**REQUIRED WORK**
Find and copy each line of the data that includes "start".

** PROVIDED DATA follows **

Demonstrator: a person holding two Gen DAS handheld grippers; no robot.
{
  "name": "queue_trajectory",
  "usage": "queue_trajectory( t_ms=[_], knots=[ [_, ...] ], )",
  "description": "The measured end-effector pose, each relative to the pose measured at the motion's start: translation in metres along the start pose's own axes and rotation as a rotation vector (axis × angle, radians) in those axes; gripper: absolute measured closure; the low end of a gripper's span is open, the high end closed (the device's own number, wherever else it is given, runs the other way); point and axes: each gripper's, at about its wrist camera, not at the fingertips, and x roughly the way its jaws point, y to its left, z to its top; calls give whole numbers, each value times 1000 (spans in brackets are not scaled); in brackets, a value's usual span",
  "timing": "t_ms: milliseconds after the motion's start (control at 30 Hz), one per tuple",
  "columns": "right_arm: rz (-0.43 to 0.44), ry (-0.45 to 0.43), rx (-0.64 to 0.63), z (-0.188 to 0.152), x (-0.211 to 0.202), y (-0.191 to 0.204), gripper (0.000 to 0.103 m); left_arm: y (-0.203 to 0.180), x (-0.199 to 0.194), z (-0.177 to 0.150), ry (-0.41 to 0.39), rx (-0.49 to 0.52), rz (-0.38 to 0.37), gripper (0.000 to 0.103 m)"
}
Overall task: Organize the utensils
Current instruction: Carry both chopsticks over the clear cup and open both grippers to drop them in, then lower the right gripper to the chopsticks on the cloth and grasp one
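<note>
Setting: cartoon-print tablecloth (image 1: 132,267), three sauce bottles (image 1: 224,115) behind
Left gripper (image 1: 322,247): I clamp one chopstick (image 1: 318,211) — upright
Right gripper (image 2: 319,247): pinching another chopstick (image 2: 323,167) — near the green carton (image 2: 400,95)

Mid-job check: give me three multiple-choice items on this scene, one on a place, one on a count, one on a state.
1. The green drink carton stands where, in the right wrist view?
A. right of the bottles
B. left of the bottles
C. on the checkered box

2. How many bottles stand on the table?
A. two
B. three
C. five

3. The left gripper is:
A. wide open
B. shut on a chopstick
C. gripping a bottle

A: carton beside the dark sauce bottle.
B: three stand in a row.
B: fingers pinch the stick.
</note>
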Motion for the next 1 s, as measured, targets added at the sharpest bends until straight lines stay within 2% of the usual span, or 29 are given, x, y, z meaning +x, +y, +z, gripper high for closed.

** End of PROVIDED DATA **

**REPLY**
  "description": "The measured end-effector pose, each relative to the pose measured at the motion's start: translation in metres along the start pose's own axes and rotation as a rotation vector (axis × angle, radians) in those axes; gripper: absolute measured closure; the low end of a gripper's span is open, the high end closed (the device's own number, wherever else it is given, runs the other way); point and axes: each gripper's, at about its wrist camera, not at the fingertips, and x roughly the way its jaws point, y to its left, z to its top; calls give whole numbers, each value times 1000 (spans in brackets are not scaled); in brackets, a value's usual span",
  "timing": "t_ms: milliseconds after the motion's start (control at 30 Hz), one per tuple",

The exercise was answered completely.